Work request » Your response should consist of the lines below, printed exactly.

Data excerpt »
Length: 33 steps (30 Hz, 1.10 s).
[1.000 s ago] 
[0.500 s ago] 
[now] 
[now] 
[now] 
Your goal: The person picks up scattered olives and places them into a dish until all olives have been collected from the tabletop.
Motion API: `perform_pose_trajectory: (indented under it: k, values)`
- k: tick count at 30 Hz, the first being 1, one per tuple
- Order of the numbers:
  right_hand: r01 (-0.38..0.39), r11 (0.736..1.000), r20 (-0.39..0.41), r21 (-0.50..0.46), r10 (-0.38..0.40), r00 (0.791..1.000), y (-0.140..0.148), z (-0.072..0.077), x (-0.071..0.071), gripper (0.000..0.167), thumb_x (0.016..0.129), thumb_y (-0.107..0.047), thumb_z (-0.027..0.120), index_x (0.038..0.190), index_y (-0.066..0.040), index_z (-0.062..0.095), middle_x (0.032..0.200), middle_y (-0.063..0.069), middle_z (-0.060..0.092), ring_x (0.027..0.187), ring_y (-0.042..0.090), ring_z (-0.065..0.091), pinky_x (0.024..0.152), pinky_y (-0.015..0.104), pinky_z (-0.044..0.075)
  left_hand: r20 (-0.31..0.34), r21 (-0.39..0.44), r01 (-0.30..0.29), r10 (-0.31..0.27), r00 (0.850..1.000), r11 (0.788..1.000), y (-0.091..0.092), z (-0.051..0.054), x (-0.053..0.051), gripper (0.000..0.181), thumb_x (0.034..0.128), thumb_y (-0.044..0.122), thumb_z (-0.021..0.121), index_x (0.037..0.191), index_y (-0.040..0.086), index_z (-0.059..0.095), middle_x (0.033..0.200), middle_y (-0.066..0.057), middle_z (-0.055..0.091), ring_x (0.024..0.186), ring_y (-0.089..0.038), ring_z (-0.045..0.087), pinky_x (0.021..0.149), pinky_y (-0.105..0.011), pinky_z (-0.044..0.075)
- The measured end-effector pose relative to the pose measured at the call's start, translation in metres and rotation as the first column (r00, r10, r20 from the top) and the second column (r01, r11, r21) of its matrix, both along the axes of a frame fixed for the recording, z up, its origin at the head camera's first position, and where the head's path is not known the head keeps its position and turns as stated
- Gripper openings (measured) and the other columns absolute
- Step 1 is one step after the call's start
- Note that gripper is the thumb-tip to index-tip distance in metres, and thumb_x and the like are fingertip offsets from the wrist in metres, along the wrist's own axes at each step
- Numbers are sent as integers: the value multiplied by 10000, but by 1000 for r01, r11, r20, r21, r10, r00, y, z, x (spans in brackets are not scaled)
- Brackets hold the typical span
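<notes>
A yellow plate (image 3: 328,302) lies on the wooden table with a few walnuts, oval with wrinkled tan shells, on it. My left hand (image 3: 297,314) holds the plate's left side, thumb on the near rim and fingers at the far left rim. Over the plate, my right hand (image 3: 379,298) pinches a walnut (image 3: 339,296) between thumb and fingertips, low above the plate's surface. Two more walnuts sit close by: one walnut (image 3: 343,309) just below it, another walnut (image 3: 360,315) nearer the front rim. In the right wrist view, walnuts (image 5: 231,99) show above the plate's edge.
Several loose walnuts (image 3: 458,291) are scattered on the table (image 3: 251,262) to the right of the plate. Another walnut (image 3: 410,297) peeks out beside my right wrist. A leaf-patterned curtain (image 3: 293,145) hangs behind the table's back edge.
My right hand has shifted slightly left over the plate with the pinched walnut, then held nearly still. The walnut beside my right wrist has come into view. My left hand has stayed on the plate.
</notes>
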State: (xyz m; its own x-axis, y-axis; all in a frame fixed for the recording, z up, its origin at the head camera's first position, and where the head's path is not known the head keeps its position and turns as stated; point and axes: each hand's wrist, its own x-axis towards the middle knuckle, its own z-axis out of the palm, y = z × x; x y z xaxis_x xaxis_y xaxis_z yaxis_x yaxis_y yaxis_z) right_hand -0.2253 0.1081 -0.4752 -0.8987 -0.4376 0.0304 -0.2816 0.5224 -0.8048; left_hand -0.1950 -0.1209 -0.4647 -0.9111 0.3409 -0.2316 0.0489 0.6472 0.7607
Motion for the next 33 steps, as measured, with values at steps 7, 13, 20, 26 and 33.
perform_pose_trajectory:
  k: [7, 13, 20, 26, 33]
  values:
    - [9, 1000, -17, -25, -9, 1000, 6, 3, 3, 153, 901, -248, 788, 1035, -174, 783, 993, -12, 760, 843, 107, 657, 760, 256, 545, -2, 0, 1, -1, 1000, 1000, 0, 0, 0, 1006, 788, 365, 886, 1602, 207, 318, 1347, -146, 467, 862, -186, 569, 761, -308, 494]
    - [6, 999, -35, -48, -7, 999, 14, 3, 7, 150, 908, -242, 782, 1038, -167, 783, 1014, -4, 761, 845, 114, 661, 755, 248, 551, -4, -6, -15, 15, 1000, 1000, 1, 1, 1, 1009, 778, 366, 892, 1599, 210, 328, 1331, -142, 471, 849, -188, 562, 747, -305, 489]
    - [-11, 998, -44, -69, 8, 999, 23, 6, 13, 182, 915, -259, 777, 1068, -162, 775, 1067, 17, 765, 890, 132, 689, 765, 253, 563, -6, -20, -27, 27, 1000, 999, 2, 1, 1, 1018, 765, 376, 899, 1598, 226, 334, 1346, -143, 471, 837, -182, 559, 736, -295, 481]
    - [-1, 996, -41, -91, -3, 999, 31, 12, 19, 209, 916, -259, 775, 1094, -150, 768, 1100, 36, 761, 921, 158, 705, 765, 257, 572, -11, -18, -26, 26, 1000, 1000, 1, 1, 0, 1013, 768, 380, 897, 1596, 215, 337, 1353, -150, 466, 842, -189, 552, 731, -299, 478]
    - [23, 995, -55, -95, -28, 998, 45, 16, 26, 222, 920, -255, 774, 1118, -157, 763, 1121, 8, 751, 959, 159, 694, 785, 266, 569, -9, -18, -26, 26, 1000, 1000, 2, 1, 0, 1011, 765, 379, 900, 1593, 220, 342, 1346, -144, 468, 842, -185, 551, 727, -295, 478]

Solution below »
Length: 33 steps (30 Hz, 1.10 s).
[1.000 s ago] 
[0.500 s ago] 
[now] 
[now] 
[now] 
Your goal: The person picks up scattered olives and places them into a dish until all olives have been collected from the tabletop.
Motion API: `perform_pose_trajectory: (indented under it: k, values)`
- k: tick count at 30 Hz, the first being 1, one per tuple
- Order of the numbers:
  right_hand: r01 (-0.38..0.39), r11 (0.736..1.000), r20 (-0.39..0.41), r21 (-0.50..0.46), r10 (-0.38..0.40), r00 (0.791..1.000), y (-0.140..0.148), z (-0.072..0.077), x (-0.071..0.071), gripper (0.000..0.167), thumb_x (0.016..0.129), thumb_y (-0.107..0.047), thumb_z (-0.027..0.120), index_x (0.038..0.190), index_y (-0.066..0.040), index_z (-0.062..0.095), middle_x (0.032..0.200), middle_y (-0.063..0.069), middle_z (-0.060..0.092), ring_x (0.027..0.187), ring_y (-0.042..0.090), ring_z (-0.065..0.091), pinky_x (0.024..0.152), pinky_y (-0.015..0.104), pinky_z (-0.044..0.075)
  left_hand: r20 (-0.31..0.34), r21 (-0.39..0.44), r01 (-0.30..0.29), r10 (-0.31..0.27), r00 (0.850..1.000), r11 (0.788..1.000), y (-0.091..0.092), z (-0.051..0.054), x (-0.053..0.051), gripper (0.000..0.181), thumb_x (0.034..0.128), thumb_y (-0.044..0.122), thumb_z (-0.021..0.121), index_x (0.037..0.191), index_y (-0.040..0.086), index_z (-0.059..0.095), middle_x (0.033..0.200), middle_y (-0.066..0.057), middle_z (-0.055..0.091), ring_x (0.024..0.186), ring_y (-0.089..0.038), ring_z (-0.045..0.087), pinky_x (0.021..0.149), pinky_y (-0.105..0.011), pinky_z (-0.044..0.075)
- The measured end-effector pose relative to the pose measured at the call's start, translation in metres and rotation as the first column (r00, r10, r20 from the top) and the second column (r01, r11, r21) of its matrix, both along the axes of a frame fixed for the recording, z up, its origin at the head camera's first position, and where the head's path is not known the head keeps its position and turns as stated
- Gripper openings (measured) and the other columns absolute
- Step 1 is one step after the call's start
- Note that gripper is the thumb-tip to index-tip distance in metres, and thumb_x and the like are fingertip offsets from the wrist in metres, along the wrist's own axes at each step
- Numbers are sent as integers: the value multiplied by 10000, but by 1000 for r01, r11, r20, r21, r10, r00, y, z, x (spans in brackets are not scaled)
- Brackets hold the typical span
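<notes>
A yellow plate (image 3: 328,302) lies on the wooden table with a few walnuts, oval with wrinkled tan shells, on it. My left hand (image 3: 297,314) holds the plate's left side, thumb on the near rim and fingers at the far left rim. Over the plate, my right hand (image 3: 379,298) pinches a walnut (image 3: 339,296) between thumb and fingertips, low above the plate's surface. Two more walnuts sit close by: one walnut (image 3: 343,309) just below it, another walnut (image 3: 360,315) nearer the front rim. In the right wrist view, walnuts (image 5: 231,99) show above the plate's edge.
Several loose walnuts (image 3: 458,291) are scattered on the table (image 3: 251,262) to the right of the plate. Another walnut (image 3: 410,297) peeks out beside my right wrist. A leaf-patterned curtain (image 3: 293,145) hangs behind the table's back edge.
My right hand has shifted slightly left over the plate with the pinched walnut, then held nearly still. The walnut beside my right wrist has come into view. My left hand has stayed on the plate.
</notes>
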State: (xyz m; its own x-axis, y-axis; all in a frame fixed for the recording, z up, its origin at the head camera's first position, and where the head's path is not known the head keeps its position and turns as stated; point and axes: each hand's wrist, its own x-axis towards the middle knuckle, its own z-axis out of the palm, y = z × x; x y z xaxis_x xaxis_y xaxis_z yaxis_x yaxis_y yaxis_z) right_hand -0.2253 0.1081 -0.4752 -0.8987 -0.4376 0.0304 -0.2816 0.5224 -0.8048; left_hand -0.1950 -0.1209 -0.4647 -0.9111 0.3409 -0.2316 0.0489 0.6472 0.7607
Motion for the next 33 steps, as measured, with values at steps 7, 13, 20, 26 and 33.
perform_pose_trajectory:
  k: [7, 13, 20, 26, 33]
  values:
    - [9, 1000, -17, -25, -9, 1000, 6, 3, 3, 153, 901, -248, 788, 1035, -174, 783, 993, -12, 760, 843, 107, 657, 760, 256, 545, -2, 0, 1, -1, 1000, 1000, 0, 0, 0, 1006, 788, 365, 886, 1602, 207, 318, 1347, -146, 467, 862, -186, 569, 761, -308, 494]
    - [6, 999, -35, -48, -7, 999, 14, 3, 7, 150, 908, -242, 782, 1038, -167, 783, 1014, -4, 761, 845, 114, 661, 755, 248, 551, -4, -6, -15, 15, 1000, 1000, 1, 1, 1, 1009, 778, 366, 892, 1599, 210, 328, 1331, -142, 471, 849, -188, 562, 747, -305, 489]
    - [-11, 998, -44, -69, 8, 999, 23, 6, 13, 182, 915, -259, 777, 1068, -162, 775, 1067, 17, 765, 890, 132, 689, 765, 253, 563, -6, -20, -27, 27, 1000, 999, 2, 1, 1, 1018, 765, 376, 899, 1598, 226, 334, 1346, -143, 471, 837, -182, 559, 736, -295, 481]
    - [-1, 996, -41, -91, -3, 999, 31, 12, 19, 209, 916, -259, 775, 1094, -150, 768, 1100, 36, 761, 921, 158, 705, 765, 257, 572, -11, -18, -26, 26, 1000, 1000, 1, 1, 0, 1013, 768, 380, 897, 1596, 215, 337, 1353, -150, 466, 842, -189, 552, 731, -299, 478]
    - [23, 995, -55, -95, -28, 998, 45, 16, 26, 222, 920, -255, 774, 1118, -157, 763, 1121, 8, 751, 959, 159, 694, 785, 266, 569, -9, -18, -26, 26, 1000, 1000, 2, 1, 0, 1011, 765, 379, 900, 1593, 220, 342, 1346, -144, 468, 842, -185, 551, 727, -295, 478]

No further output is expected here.